它帮助返回你自己的模型，从字典中不可预见的变量。

因此，我正在寻找一种不需要大量自定义反序列化代码就能解组任意类型(想想数据类的字典，或者数据类数组的字典的字典)的方法。

这是我的方法:

import json
from dataclasses import dataclass, make_dataclass


from dataclasses_json import DataClassJsonMixin, dataclass_json




@dataclass_json
@dataclass
class Person:
name: str




def unmarshal_json(data, t):
Unmarhsal = make_dataclass('Unmarhsal', [('res', t)],
bases=(DataClassJsonMixin,))
d = json.loads(data)
out = Unmarhsal.from_dict({"res": d})
return out.res




unmarshalled = unmarshal_json('{"1": {"name": "john"} }', dict[str, Person])
print(unmarshalled)

打印:{'1': Person(name='john')}

如果你正在寻找JSON或任何复杂字典的类型安全反序列化到python类中，我强烈建议python 3.7+使用pydantic。
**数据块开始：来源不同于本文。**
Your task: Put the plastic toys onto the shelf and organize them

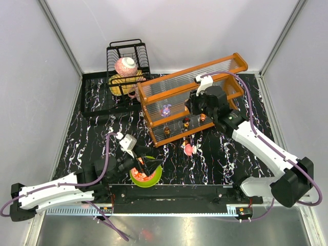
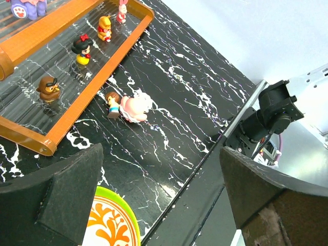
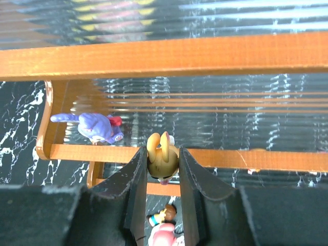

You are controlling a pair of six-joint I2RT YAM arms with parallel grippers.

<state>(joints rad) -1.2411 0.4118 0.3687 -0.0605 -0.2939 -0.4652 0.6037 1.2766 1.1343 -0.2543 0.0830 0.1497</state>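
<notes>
The shelf (image 1: 205, 77) stands slanted across the middle of the table (image 1: 92, 128), its right end farther back than its left. The right gripper (image 3: 162, 171) reaches over the shelf from the right. Its jaws are clamped on a yellow toy (image 3: 162, 156) with two upright ears. In the right wrist view this toy sits in front of the near orange rail of a tier, just right of a purple toy (image 3: 97, 127) that stands on that tier. Whether the yellow toy touches the shelf cannot be told.

Four toys stand in a row on the lowest tier, from left to right:
- a brown toy (image 2: 48, 88)
- a black-haired toy (image 2: 82, 49) with a red bow
- an orange toy (image 2: 104, 28)
- a pink toy (image 2: 122, 10)

On the table just near of the shelf's near rail lie a pink-and-white round toy (image 2: 135, 106) and a small brown-haired figure (image 2: 112, 100), touching each other.

The left gripper (image 1: 147, 165) hangs over a green-rimmed bowl (image 2: 115, 225) at the near edge of the table, left of centre. Its jaws are spread wide with nothing between them.

A black wire dish rack (image 1: 128, 51) stands at the far left, close to the shelf's left end.
</notes>
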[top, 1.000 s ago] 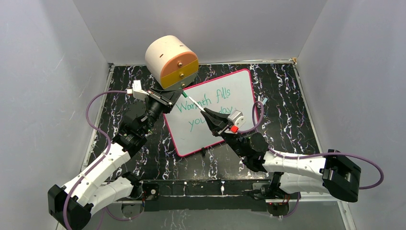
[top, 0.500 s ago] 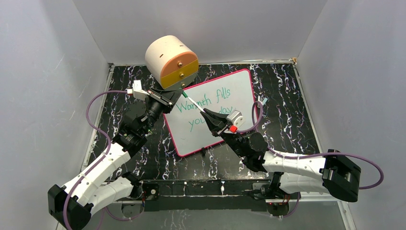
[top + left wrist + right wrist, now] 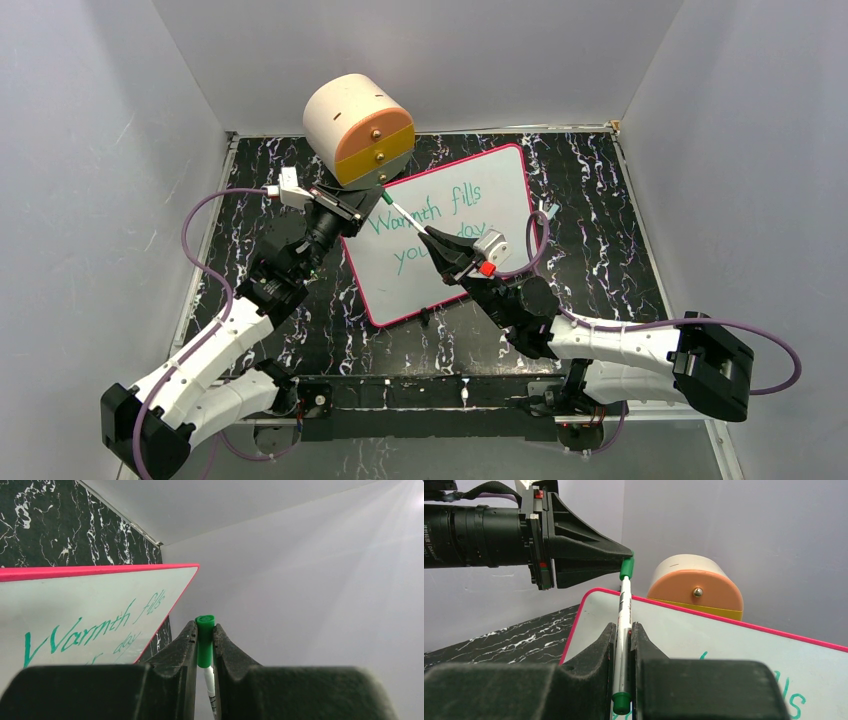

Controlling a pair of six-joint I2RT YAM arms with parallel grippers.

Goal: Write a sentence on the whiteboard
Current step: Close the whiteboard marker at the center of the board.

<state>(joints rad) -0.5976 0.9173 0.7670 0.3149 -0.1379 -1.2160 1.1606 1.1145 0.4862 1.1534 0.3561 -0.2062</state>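
Observation:
The whiteboard (image 3: 445, 285) lies tilted on the black marbled table, red-pink rim all round. The sentence (image 3: 425, 217), green words "Warmth fills" over "your day", is on it and also shows in the left wrist view (image 3: 90, 632). A white marker (image 3: 407, 214) with a green cap (image 3: 205, 642) is held in the air over the board's upper left corner, between both grippers. My left gripper (image 3: 378, 190) is shut on the cap. My right gripper (image 3: 432, 238) is shut on the marker's body (image 3: 625, 611), green end plug towards the camera.
A cream and orange cylinder-shaped box (image 3: 358, 128) with two knobs stands at the back, just beyond the board's upper left corner, close to my left gripper. Grey walls enclose the table on three sides. Small black clips (image 3: 425, 318) sit on the board's near edge.

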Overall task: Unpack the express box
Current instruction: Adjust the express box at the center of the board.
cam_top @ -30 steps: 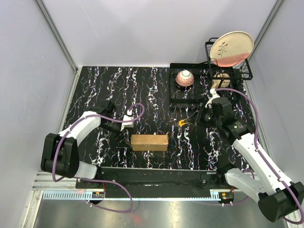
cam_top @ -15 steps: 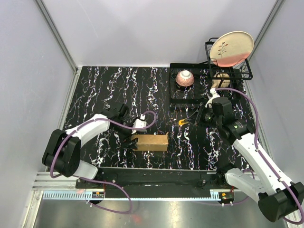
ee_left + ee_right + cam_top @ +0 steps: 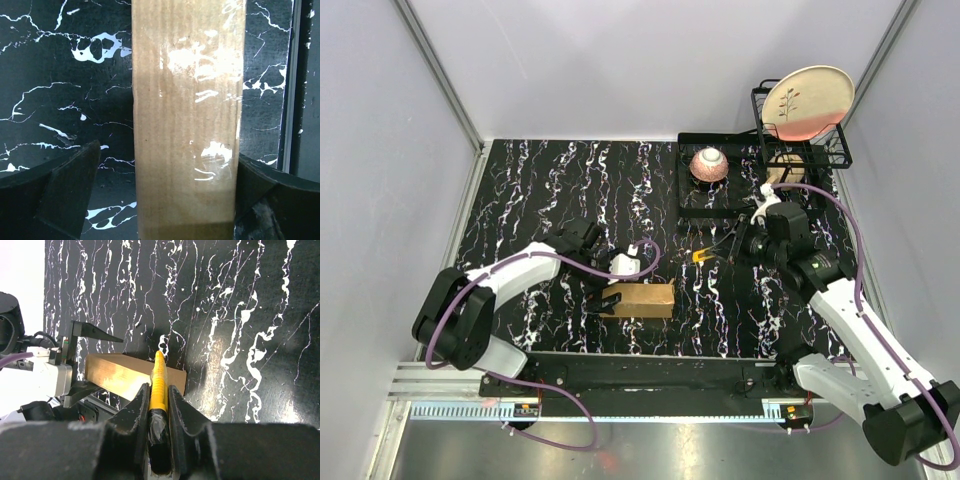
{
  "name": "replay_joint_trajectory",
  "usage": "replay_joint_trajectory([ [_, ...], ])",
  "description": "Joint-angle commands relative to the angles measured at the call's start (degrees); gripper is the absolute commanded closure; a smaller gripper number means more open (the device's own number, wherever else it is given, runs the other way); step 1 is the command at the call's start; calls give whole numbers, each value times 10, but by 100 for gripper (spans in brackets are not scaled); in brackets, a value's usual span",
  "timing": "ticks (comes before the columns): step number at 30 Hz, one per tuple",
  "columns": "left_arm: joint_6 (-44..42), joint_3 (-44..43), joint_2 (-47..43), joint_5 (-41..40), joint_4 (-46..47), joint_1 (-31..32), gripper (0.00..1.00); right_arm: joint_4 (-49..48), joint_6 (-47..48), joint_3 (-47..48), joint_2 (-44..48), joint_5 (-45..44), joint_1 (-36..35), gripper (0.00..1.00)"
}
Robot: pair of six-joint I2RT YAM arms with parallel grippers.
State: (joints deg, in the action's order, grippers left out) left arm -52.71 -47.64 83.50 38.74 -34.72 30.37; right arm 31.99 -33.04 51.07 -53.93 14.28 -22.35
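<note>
The express box (image 3: 642, 299), a flat brown cardboard box with its lid shut, lies on the black marbled table near the front edge. My left gripper (image 3: 611, 298) is open at the box's left end, with one finger on each side of it. In the left wrist view the box (image 3: 187, 115) runs between the fingers (image 3: 75, 185); there is a gap on the left side and the right finger is close against it. My right gripper (image 3: 725, 246) is shut on the yellow utility knife (image 3: 702, 258) and holds it above the table, right of the box. The right wrist view shows the knife (image 3: 159, 377) pointing toward the box (image 3: 115, 372).
A black tray (image 3: 685, 190) at the back right holds a pink bowl (image 3: 709, 164). Behind it a wire rack (image 3: 835, 150) holds an upright plate (image 3: 807, 100). A metal rail (image 3: 295, 90) runs along the table's front edge just beside the box.
My left gripper has moved right and forward from beside the box to straddle its left end. The right arm with the knife has hardly moved.
</note>
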Motion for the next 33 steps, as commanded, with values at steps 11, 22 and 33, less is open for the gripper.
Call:
replay_joint_trajectory([
  [11, 7, -1, 13, -53, -11, 1, 1, -93, -2, 1, -28, 59, 1, 100],
  [22, 14, -7, 24, -48, -35, -1, 21, -127, 11, 3, -72, 49, -17, 100],
  [33, -17, -141, -31, -30, -189, -8, 67, -98, 64, 39, -14, -15, -46, 100],
])
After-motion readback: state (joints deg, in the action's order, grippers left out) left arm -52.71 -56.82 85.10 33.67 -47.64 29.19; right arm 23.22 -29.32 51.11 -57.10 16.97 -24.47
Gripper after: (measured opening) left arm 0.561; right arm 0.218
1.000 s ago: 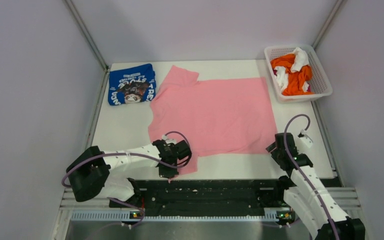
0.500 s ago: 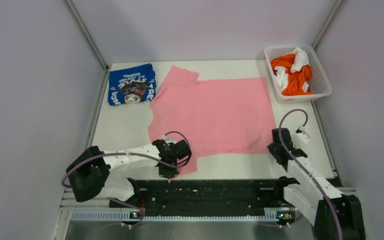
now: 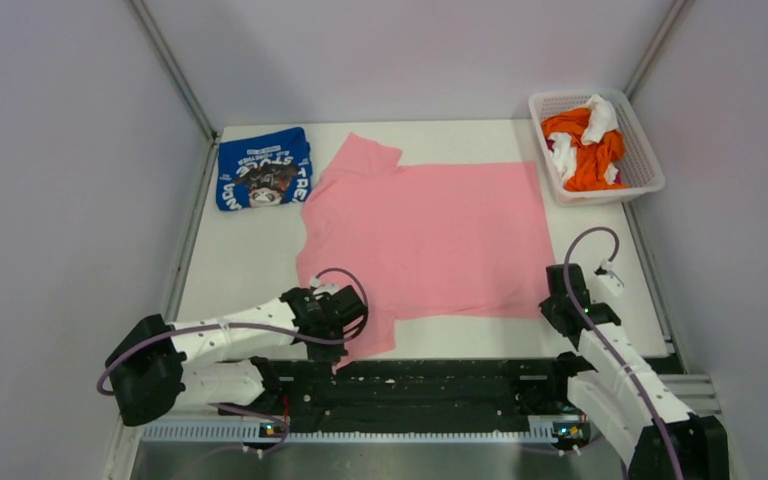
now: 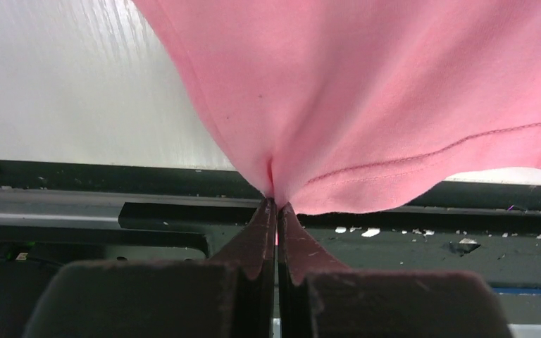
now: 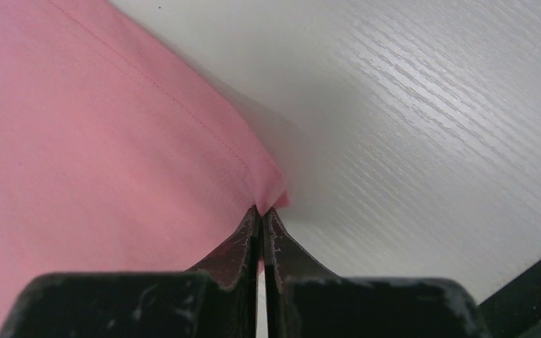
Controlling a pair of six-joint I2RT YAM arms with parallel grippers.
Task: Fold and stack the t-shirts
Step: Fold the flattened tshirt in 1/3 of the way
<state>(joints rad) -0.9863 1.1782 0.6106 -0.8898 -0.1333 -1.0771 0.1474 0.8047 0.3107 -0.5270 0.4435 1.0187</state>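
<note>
A light pink t-shirt point(image 3: 430, 235) lies spread flat across the middle of the white table. My left gripper point(image 4: 276, 204) is shut on its near left sleeve hem, the pink cloth point(image 4: 366, 91) pulled up into a pinch over the table's front edge. At the shirt's near right corner, my right gripper point(image 5: 261, 210) is shut on the hemmed pink cloth point(image 5: 98, 141). In the top view the left gripper point(image 3: 338, 345) and right gripper point(image 3: 552, 312) sit at those two near corners. A folded royal blue t-shirt point(image 3: 263, 168) with white lettering lies at the far left.
A white lattice basket point(image 3: 647, 150) holding orange and white cloth stands at the far right corner. The black rail point(image 3: 420, 385) of the arm bases runs along the near edge. Grey walls close in both sides.
The right gripper has closed on the pink shirt's near right corner. The left arm has drawn back toward the front edge, still holding the sleeve hem.
</note>
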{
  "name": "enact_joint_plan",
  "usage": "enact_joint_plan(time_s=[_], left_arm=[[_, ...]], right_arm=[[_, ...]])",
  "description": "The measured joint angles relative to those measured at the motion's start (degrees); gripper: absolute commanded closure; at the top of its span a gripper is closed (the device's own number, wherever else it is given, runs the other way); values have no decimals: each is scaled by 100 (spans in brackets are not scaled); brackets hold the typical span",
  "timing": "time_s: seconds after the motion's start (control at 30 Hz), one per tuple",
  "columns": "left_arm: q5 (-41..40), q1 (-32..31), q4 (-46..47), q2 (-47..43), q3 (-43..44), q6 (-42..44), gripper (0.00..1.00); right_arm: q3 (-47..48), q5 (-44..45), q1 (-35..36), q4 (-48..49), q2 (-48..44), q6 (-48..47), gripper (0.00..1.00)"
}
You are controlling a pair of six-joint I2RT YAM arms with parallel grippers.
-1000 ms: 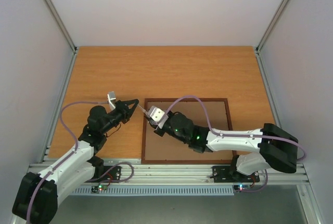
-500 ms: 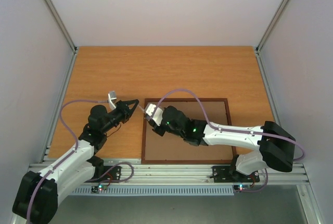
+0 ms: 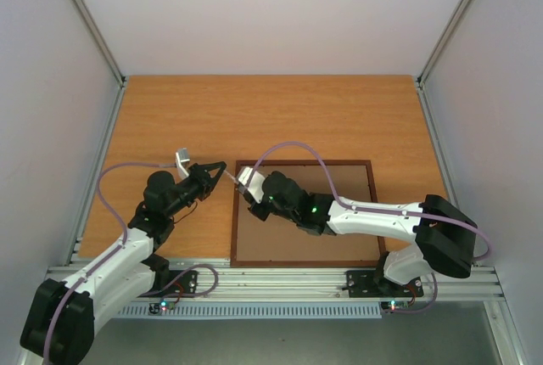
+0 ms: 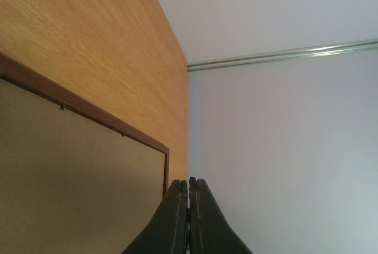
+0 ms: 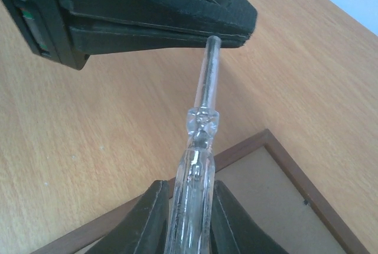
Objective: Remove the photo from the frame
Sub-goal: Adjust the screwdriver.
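My right gripper (image 3: 245,181) has slid over to the far left corner of the frame (image 3: 280,246). Its fingers have squeezed tighter on the clear tool (image 5: 198,147) they hold. The left gripper (image 3: 219,170) has not moved. It waits just outside that same corner, with its fingers pressed shut on nothing. The tool's metal tip now looks to touch the left fingertips, so I think I am lining the tool up.

The frame lies flat on the wooden table (image 3: 254,110), brown back up. The photo must be under that back, and I cannot see it. Little clips (image 4: 61,107) along the frame's edge seem to hold the back down. Those stand in my way.
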Motion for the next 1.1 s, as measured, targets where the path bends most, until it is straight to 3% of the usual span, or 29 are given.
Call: enact_joint_plan(time_s=[0.13,0.33,0.5,0.83,1.1], left_arm=[[-28,0,2,0,0,-4,100],[-57,2,2,-7,0,-17,99],[-79,0,-83,-63,-2,46,91],[-243,37,-1858,-273,564,1067,67],[-92,387,-2949,389,1178,1974,62]], right_arm=[[0,28,-33,26,9,59,83],[2,22,-87,35,9,66,99],[0,-33,-136,26,9,13,99],[0,-826,-772,-444,-22,-695,99],[68,-1482,-1423,-1174,-15,-1558,99]])
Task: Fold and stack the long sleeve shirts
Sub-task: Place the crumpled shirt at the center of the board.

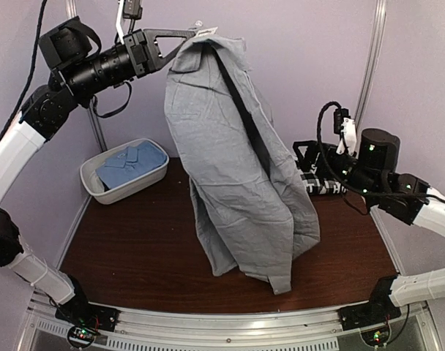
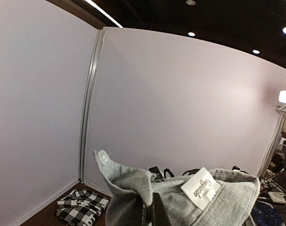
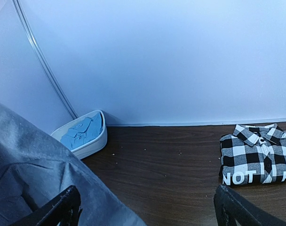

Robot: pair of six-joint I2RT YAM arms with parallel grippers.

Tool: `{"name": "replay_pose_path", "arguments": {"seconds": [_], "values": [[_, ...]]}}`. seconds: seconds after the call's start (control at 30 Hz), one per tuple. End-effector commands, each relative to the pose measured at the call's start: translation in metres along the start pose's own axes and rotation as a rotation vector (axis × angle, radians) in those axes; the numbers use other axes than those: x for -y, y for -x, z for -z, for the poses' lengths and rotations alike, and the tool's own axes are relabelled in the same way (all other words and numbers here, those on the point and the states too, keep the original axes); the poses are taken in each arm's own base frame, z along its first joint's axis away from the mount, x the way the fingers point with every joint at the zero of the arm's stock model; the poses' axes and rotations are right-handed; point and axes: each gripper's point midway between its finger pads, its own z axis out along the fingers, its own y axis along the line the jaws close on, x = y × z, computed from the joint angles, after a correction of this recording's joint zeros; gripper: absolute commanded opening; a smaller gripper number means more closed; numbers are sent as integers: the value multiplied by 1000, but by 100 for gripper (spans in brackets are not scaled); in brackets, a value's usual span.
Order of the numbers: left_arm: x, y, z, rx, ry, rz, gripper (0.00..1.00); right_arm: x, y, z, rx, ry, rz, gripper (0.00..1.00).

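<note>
Pale purple walls all round, dark wood tabletop (image 1: 135, 256) underneath. So the grey shirt (image 1: 237, 168) is dangling from my left end effector (image 1: 187, 38), which is clamped shut on the collar right by the label, way up high near the back wall. Its long axis runs pretty much straight up and down: collar on top, hem at the bottom, and the hem looks like it's brushing the tabletop toward the near edge.

My right end effector (image 3: 145, 209) is wide open with nothing in it, sitting low off to the right. That puts the shirt on its left, and that arm is the closer one to the lower half of the cloth. My guess is right reaches left for a side or the hem next.

Further out, the checked shirt (image 3: 256, 153) lies folded at back right, and the light blue shirt (image 1: 131, 164) sits in the white tub (image 1: 109, 191) back left.
</note>
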Motion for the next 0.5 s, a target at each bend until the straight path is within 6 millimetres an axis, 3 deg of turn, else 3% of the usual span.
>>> {"name": "replay_pose_path", "arguments": {"seconds": [0.0, 0.1, 0.13, 0.27, 0.33, 0.43, 0.47], "values": [[-88, -31, -5, -50, 109, 181, 0, -3, 23, 5, 56, -4, -3, 100], [-154, -114, -13, -216, 131, 338, 0, 0, 10, -5, 12, -26, 8, 100], [-183, -156, -20, -293, 173, 386, 0, 1, 3, -10, -9, -33, 11, 100], [-259, -278, -17, -531, 342, 490, 25, 2, -31, -31, -125, -22, 23, 100], [-280, -310, -14, -593, 397, 498, 43, -2, -52, -40, -198, 3, 33, 100], [-295, -322, -6, -609, 482, 485, 68, -5, -87, -47, -316, 37, 54, 100], [-296, -319, -2, -605, 508, 476, 72, -6, -100, -47, -354, 57, 55, 100]]}}
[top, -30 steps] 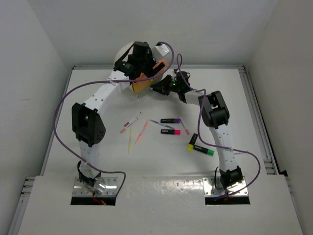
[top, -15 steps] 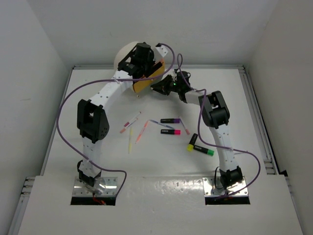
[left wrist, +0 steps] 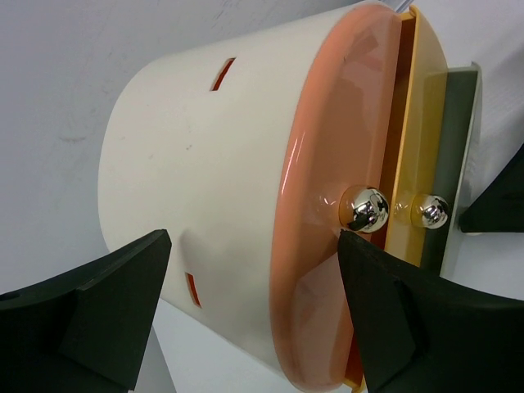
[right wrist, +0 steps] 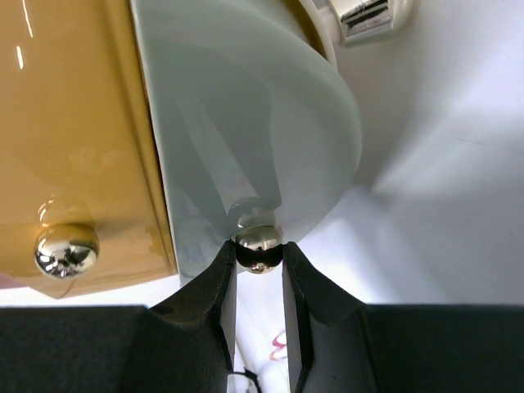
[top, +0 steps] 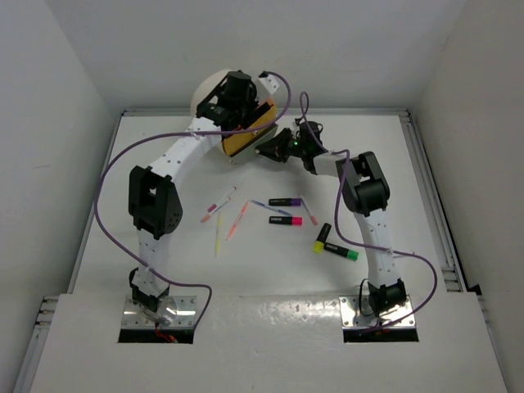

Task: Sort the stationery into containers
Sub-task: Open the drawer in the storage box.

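My right hand [right wrist: 258,264] pinches small shiny metal knob [right wrist: 260,247] of pale grey plastic drawer [right wrist: 246,123]; smooth, I judge it slippery. Left hand [left wrist: 254,246] wide open before cream round cabinet [left wrist: 188,164], probably light.

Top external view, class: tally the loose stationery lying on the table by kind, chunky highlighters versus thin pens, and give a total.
Chunky highlighters: 4
Thin pens: 5
Total: 9
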### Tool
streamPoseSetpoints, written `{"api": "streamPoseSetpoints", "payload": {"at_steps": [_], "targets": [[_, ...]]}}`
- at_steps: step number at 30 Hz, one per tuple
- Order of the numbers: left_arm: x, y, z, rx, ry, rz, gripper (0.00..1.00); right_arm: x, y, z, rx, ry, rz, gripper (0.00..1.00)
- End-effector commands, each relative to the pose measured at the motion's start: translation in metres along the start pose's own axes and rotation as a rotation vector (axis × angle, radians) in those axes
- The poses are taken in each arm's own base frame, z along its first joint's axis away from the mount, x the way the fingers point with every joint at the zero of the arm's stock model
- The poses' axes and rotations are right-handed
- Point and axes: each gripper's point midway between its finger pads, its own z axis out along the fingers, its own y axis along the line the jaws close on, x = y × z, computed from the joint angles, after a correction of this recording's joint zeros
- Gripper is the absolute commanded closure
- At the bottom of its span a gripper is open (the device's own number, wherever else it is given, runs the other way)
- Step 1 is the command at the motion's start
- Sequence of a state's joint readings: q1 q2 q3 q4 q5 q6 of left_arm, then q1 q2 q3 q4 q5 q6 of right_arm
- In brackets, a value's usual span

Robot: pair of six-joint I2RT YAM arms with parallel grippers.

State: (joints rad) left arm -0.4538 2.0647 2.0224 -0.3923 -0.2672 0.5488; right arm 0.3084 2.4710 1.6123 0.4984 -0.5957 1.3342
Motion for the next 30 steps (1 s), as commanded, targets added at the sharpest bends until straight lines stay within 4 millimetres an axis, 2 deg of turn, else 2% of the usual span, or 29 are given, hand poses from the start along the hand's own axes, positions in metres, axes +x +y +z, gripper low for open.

它不仅有一个简洁的API(不需要编写“helper”样板)，可以与Python dataclasses集成，而且具有复杂和嵌套数据结构的静态和运行时类型验证。

使用示例:

from pydantic import BaseModel
from datetime import datetime


class Item(BaseModel):
field1: str | int           # union
field2: int | None = None   # optional
field3: str = 'default'     # default values


class User(BaseModel):
name: str | None = None
username: str
created: datetime           # default type converters
items: list[Item] = []      # nested complex types


data = {
'name': 'Jane Doe',
'username': 'user1',
'created': '2020-12-31T23:59:00+10:00',
'items': [
{'field1': 1, 'field2': 2},
{'field1': 'b'},
{'field1': 'c', 'field3': 'override'}
]
}


user: User = User(**data)

要了解更多细节和特性，请查看pydantic文档中的理性的部分。